Enjoy a treat in 'moderation'. Like I said, I had a cookie today. I would have passed on an Oreo or Chips Ahoy, but this was something special. It was a white-chocolate cranberry cookie. I enjoyed it. My first baked sweet treat in almost a month.
Pretending that the sugary yogurt or frozen yogurt is better than a Snickers bar is delusional. Fear of fats preventing eating avocados is tragic.
That type of thinking at one time prevented me from making any progress, too.
Thursday, July 26, 2012
I noticed something weird about how Spark calculates calories. Or maybe it's an error on my part.
1g carb = 4 calories
1g protein = 4 calories
1g fat = 9 calories
Tonight my macro count is:
68g carbs (total, not net) = 272
103g protein = 412
82g fat = 738
272 + 412 + 738 = 1,422
Except my Spark tracker is showing 1,527.
I'm showing this consistently across my spreadsheet.
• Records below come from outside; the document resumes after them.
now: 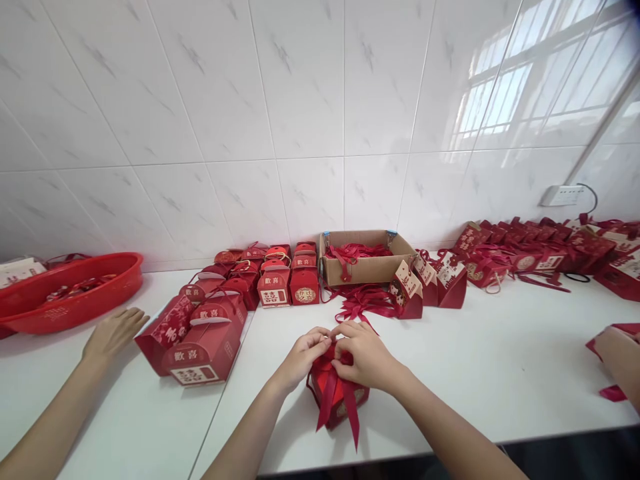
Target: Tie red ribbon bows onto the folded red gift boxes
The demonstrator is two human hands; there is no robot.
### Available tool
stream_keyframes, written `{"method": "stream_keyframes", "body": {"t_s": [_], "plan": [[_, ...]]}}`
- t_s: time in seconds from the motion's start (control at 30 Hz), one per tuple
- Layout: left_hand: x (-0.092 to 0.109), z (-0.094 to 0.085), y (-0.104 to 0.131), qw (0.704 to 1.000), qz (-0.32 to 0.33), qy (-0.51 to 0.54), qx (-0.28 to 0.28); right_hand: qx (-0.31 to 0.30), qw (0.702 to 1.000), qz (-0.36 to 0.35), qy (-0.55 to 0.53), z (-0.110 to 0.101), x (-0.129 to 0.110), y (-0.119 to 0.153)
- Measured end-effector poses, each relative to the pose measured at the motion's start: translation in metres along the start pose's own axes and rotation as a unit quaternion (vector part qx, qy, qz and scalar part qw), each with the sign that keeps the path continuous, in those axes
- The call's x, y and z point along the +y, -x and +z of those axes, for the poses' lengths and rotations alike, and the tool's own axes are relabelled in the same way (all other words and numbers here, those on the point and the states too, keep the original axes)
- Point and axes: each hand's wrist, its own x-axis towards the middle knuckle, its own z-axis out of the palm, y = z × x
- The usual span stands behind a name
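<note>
- The person's two hands nearly meet over a small red gift box (340, 399) on the white tabletop (450, 373); the box sits directly beneath them, with gold print on its side.
- The left hand (305, 357) has thumb and forefinger pinched on the dark red ribbon (327, 401) at the box's top; the exact spot of contact is partly hidden.
- The right hand (367, 357), fingers curled, also pinches the ribbon there; two ribbon tails hang down the box's near side.
- Left of the hands stand larger red gift boxes (207, 347) with white-and-red labels; beyond them, farther left, a co-worker's hand (114, 330) rests palm down.
- Well to the right, at the picture's edge, another hand (620, 360) is at a red item, only partly in view.
- Just beyond the hands lies a heap of loose ribbons (365, 303), and behind it an open cardboard box (360, 275) with more ribbons inside.
- Beyond and left of the hands, small red boxes (287, 287) stand in rows; farther left is a red plastic basin (75, 310).
- Beyond and right are slanted boxes with cream tops (453, 280), then a long cluster of beribboned boxes (540, 250).
- Farthest is the tiled wall (300, 100), with a white power socket (563, 195) to the right.
</note>
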Motion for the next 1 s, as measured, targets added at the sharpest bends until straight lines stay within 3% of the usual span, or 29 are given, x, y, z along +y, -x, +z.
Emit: {"method": "stream_keyframes", "body": {"t_s": [0.17, 0.33, 0.5, 0.6, 0.67, 0.8, 1.0], "plan": [[0.001, 0.0, 0.001, 1.0, 0.012, -0.018, 0.001, 0.016, 0.999, 0.016, -0.035, 0.001, 0.005, 0.007], [0.004, -0.001, 0.007, 1.0, 0.016, -0.012, 0.013, 0.059, 0.977, 0.075, -0.19, -0.006, 0.024, 0.025], [-0.01, -0.001, 0.033, 0.989, -0.008, 0.038, 0.141, 0.032, 0.925, 0.171, -0.337, -0.002, 0.046, 0.06], [-0.034, 0.001, 0.054, 0.98, -0.048, 0.03, 0.189, -0.003, 0.908, 0.16, -0.387, 0.012, 0.049, 0.081], [-0.053, 0.004, 0.066, 0.979, -0.055, 0.032, 0.195, -0.011, 0.914, 0.153, -0.376, 0.021, 0.042, 0.089], [-0.08, 0.008, 0.077, 0.982, -0.011, 0.013, 0.188, -0.005, 0.915, 0.17, -0.365, 0.033, 0.018, 0.087], [-0.082, 0.004, 0.079, 0.991, -0.014, -0.021, 0.132, -0.028, 0.874, 0.226, -0.429, 0.037, 0.007, 0.084]]}}
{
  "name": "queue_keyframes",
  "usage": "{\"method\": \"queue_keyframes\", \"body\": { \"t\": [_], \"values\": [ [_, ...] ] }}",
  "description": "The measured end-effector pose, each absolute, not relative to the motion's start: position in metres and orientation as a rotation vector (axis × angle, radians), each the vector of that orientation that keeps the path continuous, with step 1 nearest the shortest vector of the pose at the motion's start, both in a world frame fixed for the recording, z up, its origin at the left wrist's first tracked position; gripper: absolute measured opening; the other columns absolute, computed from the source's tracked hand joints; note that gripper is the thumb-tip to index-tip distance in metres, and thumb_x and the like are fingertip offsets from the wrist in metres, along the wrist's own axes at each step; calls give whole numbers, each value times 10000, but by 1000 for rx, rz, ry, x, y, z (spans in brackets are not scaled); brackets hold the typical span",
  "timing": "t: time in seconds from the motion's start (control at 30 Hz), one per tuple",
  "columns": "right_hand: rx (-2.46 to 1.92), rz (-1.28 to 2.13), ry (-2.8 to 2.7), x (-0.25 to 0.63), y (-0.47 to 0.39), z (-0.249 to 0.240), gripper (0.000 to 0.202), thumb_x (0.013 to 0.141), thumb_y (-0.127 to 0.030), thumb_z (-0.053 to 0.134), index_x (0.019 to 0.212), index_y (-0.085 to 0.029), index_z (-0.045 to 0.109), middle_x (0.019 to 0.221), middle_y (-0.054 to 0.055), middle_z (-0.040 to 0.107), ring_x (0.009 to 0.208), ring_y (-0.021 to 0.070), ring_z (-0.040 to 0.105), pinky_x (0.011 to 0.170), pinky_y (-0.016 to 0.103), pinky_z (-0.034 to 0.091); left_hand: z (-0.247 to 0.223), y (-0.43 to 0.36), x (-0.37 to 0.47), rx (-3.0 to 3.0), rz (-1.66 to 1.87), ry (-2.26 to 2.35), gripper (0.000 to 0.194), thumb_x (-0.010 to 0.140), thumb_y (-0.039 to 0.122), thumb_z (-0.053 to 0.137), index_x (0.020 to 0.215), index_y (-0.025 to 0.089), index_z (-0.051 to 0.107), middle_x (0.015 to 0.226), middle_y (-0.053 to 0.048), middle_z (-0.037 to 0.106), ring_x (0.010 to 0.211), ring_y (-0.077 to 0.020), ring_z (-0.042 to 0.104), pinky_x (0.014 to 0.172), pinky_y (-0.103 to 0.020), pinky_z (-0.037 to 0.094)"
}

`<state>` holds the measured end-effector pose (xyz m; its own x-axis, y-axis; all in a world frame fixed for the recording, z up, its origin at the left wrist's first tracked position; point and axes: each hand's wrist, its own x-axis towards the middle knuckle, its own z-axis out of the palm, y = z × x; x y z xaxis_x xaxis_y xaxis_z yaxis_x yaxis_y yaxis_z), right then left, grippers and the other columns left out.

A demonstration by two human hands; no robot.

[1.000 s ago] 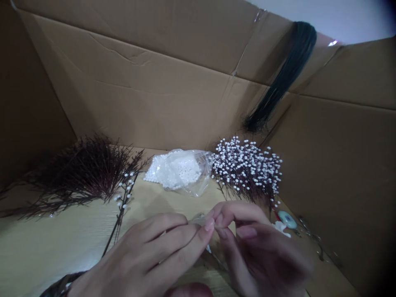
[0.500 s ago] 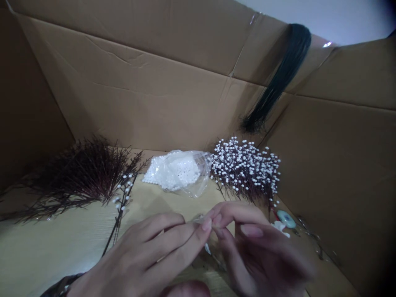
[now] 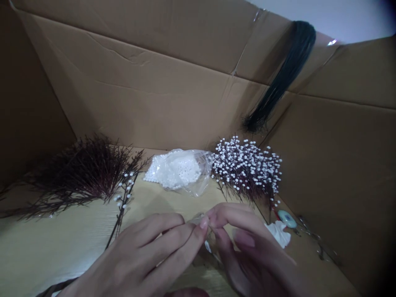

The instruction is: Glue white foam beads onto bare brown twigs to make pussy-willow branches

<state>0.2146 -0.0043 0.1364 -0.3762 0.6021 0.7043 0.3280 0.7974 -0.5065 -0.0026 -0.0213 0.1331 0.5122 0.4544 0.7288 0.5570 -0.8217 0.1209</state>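
My left hand (image 3: 145,255) reaches in from the lower left, its fingers closed together and its fingertips meeting those of my right hand (image 3: 253,243). Thumb and forefinger of the right are pinched. Whatever sits between the fingertips is too small and covered to name; a pale, see-through scrap (image 3: 196,218) shows just behind them. Below the pinch, a small white piece (image 3: 208,246) is partly visible. Beyond the hands lies a clear plastic bag of white beads (image 3: 182,169). To its right is a bunch of dark stems tipped with white beads (image 3: 247,165).
At the left rests a pile of bare dark stems (image 3: 86,173), with a few beaded stems (image 3: 125,194) beside it. A green wire bundle (image 3: 284,74) hangs over the cardboard wall (image 3: 139,82). On the right are crumpled white tissue (image 3: 280,233), a light-blue object (image 3: 287,218) and metal pieces (image 3: 318,243).
The right hand has turned and lowered slightly, showing more of the white tissue. Both hands' fingertips stay together, shifted a little left. The view has moved slightly.
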Motion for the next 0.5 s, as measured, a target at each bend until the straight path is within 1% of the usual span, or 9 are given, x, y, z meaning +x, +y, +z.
{"method": "queue_keyframes", "body": {
  "t": [0.1,0.17,0.27,0.4,0.5],
  "values": [
    [-588,225,-1937,213,0,131,634,856,35,581,1373,-323,499,1020,8,680,895,151,698,766,242,626,133,-21,-2,-2669,-1224,-868,390,942,262,669,1310,151,603,1050,-20,768,1031,-203,681,899,-294,594],
    [-529,167,-1935,211,2,129,693,849,24,591,1437,-313,444,1031,24,675,894,168,690,754,293,629,132,-21,-2,-2673,-1254,-864,420,940,273,674,1331,145,591,1048,-28,771,1039,-206,679,902,-295,596],
    [-510,152,-1935,207,2,132,716,832,35,572,1460,-277,427,1031,48,653,915,176,669,723,301,626,131,-22,-2,-2671,-1265,-873,439,944,300,667,1348,148,584,1045,-31,775,1036,-206,679,896,-290,599],
    [-464,218,-1853,203,3,138,708,776,112,503,1391,-238,490,1009,56,637,900,172,674,694,284,628,128,-24,-4,-2655,-1191,-939,492,962,295,636,1422,162,521,1112,-35,765,1088,-225,670,898,-321,613],
    [-446,271,-1841,203,4,139,700,760,130,501,1369,-216,496,1008,59,632,887,173,681,701,291,635,125,-25,-4,-2652,-1171,-970,522,970,302,621,1460,194,480,1150,-30,759,1119,-229,665,916,-330,612]
  ]
}}
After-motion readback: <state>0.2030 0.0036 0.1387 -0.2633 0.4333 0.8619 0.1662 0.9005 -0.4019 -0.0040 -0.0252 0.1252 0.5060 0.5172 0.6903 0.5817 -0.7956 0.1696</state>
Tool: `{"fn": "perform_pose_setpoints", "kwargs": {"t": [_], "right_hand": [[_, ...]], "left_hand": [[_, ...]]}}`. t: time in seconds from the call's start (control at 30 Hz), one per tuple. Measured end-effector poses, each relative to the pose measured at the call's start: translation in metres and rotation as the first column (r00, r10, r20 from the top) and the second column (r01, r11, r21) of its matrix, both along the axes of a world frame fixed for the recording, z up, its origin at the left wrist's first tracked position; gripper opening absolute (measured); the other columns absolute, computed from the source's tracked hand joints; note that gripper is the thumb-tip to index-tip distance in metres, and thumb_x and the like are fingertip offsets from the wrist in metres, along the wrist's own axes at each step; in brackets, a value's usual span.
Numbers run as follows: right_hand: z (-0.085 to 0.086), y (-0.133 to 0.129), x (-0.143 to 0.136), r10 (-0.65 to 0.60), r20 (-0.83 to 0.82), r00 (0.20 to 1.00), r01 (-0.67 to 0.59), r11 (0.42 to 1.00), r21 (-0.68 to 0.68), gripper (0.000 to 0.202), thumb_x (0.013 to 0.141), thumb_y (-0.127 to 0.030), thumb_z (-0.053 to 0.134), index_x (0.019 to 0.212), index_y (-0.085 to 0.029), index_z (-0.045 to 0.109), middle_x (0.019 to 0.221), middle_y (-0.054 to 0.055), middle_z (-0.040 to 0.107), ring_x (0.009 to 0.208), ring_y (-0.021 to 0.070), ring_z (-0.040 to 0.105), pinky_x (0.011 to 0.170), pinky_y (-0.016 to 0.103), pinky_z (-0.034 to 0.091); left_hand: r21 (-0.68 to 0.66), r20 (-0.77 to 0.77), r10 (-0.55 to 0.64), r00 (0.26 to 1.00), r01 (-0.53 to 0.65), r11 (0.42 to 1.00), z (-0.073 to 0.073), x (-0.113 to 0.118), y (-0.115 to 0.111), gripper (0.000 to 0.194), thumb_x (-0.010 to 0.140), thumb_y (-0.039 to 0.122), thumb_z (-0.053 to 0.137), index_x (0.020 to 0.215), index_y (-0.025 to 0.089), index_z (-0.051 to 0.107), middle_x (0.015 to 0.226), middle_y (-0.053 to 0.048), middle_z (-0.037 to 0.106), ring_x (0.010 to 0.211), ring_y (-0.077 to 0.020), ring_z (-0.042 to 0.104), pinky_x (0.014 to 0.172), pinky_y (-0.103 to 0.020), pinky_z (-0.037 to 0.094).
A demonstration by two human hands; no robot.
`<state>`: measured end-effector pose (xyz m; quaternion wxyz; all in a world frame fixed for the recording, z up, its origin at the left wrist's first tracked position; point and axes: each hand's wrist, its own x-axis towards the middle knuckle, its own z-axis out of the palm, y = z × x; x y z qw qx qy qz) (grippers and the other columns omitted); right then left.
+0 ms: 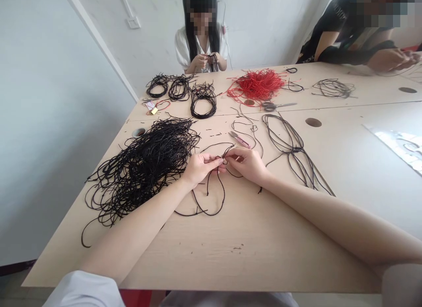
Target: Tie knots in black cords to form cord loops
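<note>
Close together over the middle of the table, my left hand (205,167) and my right hand (245,164) pinch a thin black cord (224,197). Its loops hang below my fingers and rest on the tabletop; a small loop shows between the fingertips. Both hands are closed, thumbs against forefingers. Left of my left hand lies a big tangled heap of black cords (151,153). Just beyond my hands is a pair of pink-handled thread snips (240,140). To the right of my right hand sits a bundle of black cords (293,151) tied at its middle.
Coiled black cords (202,107) and a red cord pile (259,85) lie farther back, with black scissors (278,105) beside the red pile. Round holes (313,122) pierce the table (211,263). One person across handles dark cords (213,63); another sits at the far right.
</note>
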<state>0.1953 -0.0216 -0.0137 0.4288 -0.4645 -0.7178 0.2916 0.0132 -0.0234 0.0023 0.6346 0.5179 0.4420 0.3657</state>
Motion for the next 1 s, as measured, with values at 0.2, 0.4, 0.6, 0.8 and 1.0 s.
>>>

Am I underestimating calories in my calculations? Or is Spark overestimating??
Thursday, July 26, 2012
Continuing from www.sparkpeople.com/mypage_public_jo
As long time Sparkfriend 4A-HEALTHY-BMI can attest, the job isn't over after losing weight. You have to learn how to maintain it. She was recently on the Joy Bauer show to spotlight this very issue. If you haven't seen her segment on Today or read her very informative blogs yet, head on over!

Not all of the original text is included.